WHAT THE TASK REQUIRES
In the entries below, find every line holding the string "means" and collect it.
[EXTRACTED ENTRIES — start]
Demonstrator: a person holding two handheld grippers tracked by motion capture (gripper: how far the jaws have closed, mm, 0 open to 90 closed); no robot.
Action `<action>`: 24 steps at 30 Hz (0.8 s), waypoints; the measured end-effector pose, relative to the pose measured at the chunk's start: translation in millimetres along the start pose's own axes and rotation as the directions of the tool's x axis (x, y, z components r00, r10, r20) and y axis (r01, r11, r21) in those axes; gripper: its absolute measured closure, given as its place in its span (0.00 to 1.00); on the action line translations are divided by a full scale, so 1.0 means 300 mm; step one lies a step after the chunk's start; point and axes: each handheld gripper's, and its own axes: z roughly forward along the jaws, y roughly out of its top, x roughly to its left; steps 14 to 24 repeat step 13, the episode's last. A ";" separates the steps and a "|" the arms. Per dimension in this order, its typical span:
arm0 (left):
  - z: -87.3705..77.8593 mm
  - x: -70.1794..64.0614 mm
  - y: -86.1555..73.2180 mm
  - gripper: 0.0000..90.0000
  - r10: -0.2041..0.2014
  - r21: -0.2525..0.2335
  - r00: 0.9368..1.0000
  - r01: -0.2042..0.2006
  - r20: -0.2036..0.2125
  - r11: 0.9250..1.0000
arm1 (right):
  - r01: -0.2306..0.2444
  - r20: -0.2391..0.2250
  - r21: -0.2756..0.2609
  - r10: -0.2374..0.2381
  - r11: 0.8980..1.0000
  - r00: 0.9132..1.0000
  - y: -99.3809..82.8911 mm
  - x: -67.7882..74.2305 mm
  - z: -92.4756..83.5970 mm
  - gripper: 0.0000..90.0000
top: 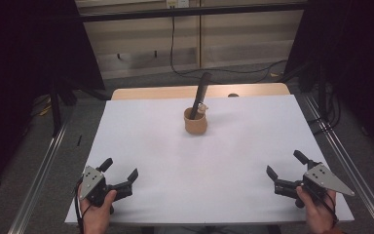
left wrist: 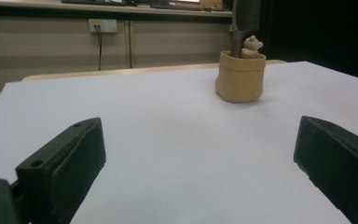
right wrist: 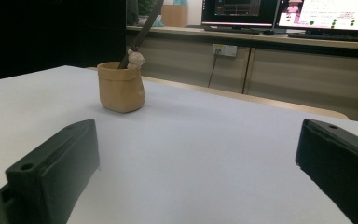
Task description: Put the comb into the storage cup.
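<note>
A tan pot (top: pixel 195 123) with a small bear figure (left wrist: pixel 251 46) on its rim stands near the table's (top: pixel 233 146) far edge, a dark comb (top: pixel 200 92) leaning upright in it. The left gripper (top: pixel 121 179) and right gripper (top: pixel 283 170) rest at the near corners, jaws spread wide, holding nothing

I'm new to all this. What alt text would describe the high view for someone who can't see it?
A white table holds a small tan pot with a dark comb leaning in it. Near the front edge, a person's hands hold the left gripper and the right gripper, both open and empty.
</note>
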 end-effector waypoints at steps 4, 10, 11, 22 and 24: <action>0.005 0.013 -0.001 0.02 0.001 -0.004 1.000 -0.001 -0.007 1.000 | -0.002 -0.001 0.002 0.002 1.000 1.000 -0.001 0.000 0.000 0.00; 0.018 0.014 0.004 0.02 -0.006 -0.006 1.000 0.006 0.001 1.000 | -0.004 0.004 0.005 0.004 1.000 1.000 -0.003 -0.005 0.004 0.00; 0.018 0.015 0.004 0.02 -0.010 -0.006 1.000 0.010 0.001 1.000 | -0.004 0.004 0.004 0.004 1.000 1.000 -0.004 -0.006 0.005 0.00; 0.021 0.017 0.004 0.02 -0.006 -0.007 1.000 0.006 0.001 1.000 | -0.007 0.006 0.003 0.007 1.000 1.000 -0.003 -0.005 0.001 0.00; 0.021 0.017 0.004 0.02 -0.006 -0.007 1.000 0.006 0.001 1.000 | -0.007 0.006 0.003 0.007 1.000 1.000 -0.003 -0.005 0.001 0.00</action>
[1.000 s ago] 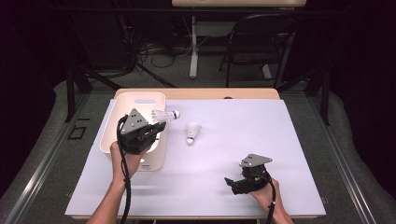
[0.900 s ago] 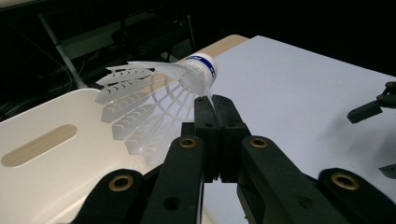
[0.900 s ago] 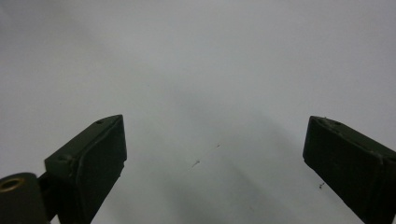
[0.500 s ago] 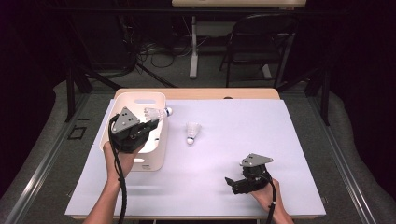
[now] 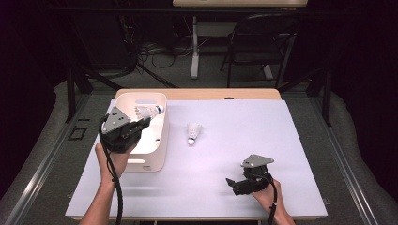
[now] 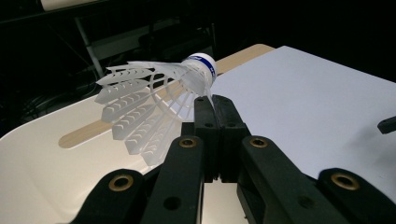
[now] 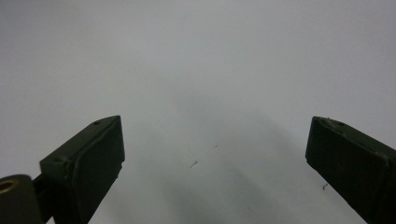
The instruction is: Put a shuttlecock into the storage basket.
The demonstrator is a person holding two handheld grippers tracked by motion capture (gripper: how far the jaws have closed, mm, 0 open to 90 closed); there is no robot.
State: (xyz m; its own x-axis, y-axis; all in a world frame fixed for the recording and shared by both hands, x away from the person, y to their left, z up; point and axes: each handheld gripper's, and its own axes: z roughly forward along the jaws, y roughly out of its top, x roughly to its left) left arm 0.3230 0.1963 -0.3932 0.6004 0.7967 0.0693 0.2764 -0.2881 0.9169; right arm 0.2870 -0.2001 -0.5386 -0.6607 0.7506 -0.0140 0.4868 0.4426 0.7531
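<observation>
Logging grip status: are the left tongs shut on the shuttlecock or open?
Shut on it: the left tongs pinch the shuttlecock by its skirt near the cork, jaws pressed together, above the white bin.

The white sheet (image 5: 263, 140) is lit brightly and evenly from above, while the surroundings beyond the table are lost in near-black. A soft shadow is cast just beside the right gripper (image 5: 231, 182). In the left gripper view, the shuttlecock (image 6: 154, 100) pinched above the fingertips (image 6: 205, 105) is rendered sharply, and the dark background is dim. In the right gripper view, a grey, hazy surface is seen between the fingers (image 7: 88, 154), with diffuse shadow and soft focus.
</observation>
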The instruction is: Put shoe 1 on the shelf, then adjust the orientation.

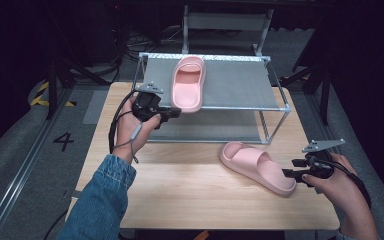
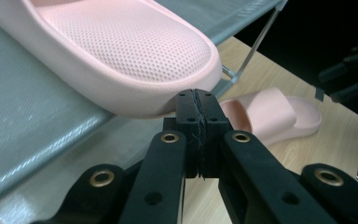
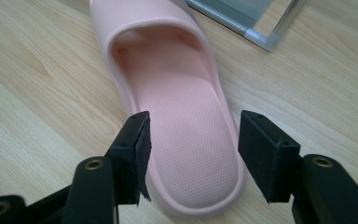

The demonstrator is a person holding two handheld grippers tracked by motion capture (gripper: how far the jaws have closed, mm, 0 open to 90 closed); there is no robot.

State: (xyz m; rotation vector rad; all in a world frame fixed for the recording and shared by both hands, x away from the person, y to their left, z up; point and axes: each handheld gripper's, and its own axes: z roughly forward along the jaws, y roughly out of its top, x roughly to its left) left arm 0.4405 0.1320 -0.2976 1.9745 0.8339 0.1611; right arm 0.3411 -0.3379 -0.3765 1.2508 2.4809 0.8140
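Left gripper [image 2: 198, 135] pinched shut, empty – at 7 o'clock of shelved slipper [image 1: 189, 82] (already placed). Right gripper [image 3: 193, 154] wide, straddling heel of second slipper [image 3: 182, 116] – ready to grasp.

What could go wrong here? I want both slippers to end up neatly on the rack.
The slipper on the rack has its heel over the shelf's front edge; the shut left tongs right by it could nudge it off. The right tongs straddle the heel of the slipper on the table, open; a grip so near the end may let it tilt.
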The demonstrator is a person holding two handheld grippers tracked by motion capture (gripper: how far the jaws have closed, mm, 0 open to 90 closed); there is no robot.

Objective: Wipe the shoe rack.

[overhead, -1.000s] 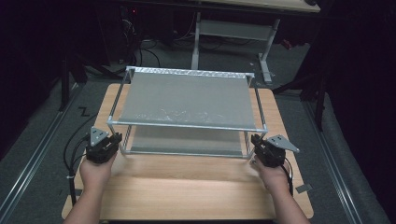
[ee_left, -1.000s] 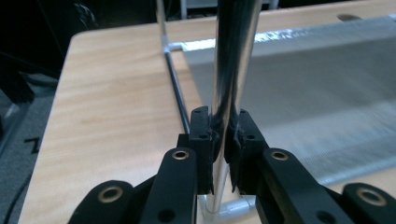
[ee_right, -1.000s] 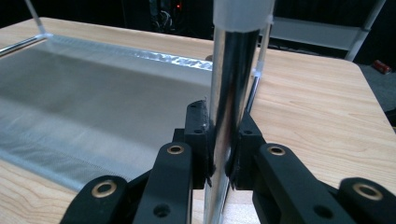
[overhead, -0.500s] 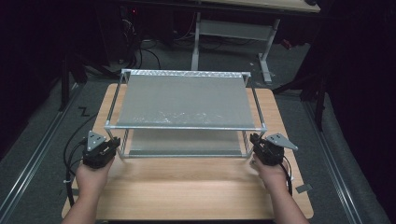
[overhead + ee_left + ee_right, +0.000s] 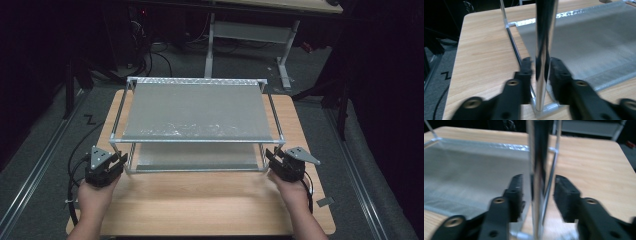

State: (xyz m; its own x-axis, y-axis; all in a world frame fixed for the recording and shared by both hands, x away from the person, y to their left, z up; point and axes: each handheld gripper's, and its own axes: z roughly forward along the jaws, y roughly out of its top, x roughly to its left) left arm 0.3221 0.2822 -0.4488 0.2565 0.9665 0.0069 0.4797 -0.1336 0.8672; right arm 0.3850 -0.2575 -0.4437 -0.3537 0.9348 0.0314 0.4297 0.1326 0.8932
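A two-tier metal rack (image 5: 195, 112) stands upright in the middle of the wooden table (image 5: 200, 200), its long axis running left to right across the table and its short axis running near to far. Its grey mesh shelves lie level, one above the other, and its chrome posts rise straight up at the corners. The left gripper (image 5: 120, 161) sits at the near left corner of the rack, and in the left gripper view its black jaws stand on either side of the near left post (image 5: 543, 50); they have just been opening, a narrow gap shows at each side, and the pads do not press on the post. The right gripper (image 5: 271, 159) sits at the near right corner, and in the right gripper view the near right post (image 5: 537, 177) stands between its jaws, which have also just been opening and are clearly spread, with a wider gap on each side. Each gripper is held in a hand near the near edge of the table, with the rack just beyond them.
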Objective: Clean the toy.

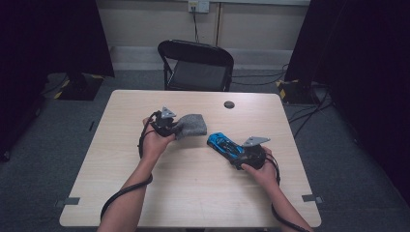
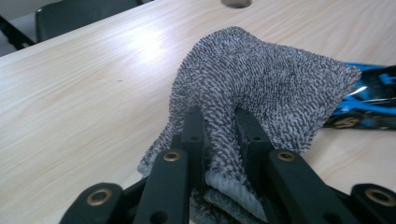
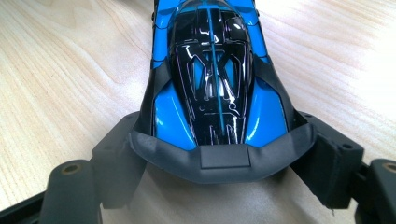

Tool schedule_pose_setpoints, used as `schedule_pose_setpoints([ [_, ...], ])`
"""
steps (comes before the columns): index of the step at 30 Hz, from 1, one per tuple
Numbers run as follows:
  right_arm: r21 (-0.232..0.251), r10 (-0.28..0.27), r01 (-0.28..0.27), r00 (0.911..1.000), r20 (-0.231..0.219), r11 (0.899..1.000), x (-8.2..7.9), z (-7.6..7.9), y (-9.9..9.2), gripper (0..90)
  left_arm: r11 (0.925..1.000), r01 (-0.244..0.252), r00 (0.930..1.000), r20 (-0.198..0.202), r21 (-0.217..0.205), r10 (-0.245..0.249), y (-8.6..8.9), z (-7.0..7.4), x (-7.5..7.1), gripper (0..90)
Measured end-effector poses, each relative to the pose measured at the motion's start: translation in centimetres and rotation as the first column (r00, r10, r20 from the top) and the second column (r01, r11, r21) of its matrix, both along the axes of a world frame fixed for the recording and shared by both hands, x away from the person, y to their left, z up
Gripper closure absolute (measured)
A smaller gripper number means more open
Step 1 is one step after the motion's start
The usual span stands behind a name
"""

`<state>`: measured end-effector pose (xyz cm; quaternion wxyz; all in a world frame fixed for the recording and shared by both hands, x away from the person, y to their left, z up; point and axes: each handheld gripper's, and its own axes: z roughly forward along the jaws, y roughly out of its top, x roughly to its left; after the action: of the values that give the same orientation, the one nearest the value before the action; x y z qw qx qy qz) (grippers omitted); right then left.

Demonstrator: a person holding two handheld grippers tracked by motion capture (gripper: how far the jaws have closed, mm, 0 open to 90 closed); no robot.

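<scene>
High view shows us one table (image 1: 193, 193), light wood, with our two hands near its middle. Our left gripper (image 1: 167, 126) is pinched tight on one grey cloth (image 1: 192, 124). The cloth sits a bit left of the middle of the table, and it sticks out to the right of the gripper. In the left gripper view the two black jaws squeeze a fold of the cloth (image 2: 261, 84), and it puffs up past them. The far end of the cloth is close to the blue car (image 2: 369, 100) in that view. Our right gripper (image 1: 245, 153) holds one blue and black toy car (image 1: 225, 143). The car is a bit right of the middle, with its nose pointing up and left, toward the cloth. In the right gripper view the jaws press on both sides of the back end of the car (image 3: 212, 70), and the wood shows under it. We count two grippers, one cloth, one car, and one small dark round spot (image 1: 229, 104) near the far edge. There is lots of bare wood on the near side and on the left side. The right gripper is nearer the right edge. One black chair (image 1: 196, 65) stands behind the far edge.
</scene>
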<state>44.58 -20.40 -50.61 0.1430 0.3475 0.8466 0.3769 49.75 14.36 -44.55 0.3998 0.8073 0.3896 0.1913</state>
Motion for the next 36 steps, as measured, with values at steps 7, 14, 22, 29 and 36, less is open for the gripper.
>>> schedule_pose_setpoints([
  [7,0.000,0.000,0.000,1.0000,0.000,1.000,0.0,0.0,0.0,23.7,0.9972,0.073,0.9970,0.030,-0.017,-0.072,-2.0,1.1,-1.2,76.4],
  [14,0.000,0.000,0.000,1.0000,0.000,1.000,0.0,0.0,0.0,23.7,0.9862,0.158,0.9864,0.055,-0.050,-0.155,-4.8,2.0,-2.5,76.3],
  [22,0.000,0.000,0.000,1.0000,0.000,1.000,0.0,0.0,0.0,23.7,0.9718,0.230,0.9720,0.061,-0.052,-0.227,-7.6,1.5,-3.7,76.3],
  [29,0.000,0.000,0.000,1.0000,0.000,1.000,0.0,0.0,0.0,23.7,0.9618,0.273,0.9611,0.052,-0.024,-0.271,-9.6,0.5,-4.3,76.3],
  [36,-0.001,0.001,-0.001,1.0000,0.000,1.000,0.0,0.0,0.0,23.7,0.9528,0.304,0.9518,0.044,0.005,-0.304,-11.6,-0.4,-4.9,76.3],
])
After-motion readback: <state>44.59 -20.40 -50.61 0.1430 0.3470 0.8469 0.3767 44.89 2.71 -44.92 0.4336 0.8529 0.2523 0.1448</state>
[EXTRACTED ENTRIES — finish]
EXERCISE OUTPUT
Action `<action>`: 24 steps at 30 Hz (0.8 s), waypoints; the measured end-effector pose, relative to the pose measured at the chunk's start: translation in millimetres along the start pose's own axes and rotation as the directions of the tool's x axis (x, y, z components r00, r10, r20) and y axis (r01, r11, r21) in those axes; gripper: its absolute measured closure, given as its place in its span (0.00 to 1.00); on the action line translations are divided by a full scale, so 1.0 means 300 mm; step one lies a step after the chunk's start; point and axes: each handheld gripper's, and its own axes: z roughly forward along the jaws, y roughly out of its top, x roughly to its left; steps 14 to 24 repeat step 13, the episode's last. A ";" separates the steps and a "|" the arms. Per dimension in this order, its typical span:
A smaller gripper number means more open

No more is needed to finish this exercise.